In fact, several retailers, including branches of Toys “R” Us and Target, are known to have put out merchandise early. Sony complained, and got a few of them to put the stuff back in the storeroom until today.

Another potential problem: Although the movie’s effects are impressive, many are underwhelmed by the leaner, meaner look of the new Godzilla. Shrouded for months in Kremlin-like secrecy, Godzilla is now out of the bag and being widely compared to a cross between “the mother beast in ‘Alien’ and a T-Rex from ‘Jurassic Park,’ ” as Daily Variety put it.

On the other hand, he’s no longer the lumbering, almost humanoid beast of the early “Godzilla” movies. Granted, no one wants to see a computer-generated Barney. But did they have to take away the anthropomorphic quality that made Godzilla a sympathetic monster?

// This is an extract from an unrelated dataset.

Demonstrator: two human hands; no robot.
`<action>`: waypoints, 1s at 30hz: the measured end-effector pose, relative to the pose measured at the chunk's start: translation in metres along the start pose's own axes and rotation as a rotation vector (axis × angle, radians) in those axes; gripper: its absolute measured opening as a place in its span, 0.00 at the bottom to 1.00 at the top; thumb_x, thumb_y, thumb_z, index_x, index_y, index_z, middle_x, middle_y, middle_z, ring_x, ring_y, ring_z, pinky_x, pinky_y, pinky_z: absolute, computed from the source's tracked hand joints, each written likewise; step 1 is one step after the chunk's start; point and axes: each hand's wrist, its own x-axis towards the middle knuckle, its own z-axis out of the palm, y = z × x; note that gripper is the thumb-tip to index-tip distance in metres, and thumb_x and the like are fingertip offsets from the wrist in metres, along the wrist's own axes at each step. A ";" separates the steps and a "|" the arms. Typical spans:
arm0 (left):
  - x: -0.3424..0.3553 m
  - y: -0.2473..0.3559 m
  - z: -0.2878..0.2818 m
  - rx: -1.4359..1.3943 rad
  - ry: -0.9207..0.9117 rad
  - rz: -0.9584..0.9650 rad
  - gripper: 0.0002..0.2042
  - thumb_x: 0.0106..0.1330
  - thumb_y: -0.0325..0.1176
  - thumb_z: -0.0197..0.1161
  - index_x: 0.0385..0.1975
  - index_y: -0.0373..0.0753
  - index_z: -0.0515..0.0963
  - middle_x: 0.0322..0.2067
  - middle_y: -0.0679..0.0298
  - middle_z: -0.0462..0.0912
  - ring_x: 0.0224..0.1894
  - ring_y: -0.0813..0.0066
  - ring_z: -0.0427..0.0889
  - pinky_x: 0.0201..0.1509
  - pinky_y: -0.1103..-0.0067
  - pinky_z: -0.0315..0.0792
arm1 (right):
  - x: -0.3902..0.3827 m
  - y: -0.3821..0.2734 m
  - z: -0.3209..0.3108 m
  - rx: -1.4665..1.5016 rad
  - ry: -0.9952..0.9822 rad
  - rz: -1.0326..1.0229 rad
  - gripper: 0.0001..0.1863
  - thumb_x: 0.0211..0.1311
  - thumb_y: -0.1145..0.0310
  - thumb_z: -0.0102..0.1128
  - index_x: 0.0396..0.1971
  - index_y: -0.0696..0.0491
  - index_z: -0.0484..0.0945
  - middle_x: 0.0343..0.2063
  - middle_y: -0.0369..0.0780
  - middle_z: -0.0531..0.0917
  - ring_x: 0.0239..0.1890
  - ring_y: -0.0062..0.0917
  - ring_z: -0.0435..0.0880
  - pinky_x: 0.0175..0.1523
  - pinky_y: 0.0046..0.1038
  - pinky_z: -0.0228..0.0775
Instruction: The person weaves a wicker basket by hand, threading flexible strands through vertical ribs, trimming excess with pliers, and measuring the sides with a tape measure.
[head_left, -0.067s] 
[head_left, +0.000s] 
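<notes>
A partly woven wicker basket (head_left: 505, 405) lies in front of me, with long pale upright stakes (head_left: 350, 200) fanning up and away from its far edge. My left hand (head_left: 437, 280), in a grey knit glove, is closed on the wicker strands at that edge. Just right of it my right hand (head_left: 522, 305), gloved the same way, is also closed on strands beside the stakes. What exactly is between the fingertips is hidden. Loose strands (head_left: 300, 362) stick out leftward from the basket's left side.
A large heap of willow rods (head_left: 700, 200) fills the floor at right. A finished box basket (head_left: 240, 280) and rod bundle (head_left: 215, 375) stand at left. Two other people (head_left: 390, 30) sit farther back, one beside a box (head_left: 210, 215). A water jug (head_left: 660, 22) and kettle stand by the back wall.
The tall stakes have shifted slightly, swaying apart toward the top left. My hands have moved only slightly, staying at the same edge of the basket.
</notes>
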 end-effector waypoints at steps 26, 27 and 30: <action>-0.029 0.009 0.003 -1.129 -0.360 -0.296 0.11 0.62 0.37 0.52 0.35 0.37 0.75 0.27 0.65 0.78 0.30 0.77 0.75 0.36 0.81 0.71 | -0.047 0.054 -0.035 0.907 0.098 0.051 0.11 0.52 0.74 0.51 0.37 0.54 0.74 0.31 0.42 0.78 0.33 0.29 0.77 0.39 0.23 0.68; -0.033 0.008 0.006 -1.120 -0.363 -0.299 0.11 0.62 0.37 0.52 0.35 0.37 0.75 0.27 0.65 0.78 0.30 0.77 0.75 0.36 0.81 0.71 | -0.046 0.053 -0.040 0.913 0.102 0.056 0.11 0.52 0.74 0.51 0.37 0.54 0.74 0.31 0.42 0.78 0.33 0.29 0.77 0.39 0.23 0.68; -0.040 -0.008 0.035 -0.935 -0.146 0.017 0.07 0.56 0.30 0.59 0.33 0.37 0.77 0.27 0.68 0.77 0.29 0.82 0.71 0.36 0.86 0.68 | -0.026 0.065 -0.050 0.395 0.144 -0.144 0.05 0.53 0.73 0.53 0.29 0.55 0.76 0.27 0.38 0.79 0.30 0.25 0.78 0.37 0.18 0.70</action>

“The head’s too cumbersome; the eyes are expressive, but they’re too small, which reduces the emotional value of the creature,” said Bill Warren, a writer for fanzines Starlog and Fangoria who saw an early screening of the film. Warren also complained that not getting an early, full-on look at the monster was a drawback. “In ‘King Kong,’ you don’t see him for quite a while, but then, boom! you get a full shot of him. That’s powerful,” Warren said.

Perhaps the real reason Emmerich and Devlin have been so secretive--driving Sony executives, retailers and licensees (not to mention fans) a little crazy--is they knew they’d get flak for whatever the monster’s new look was.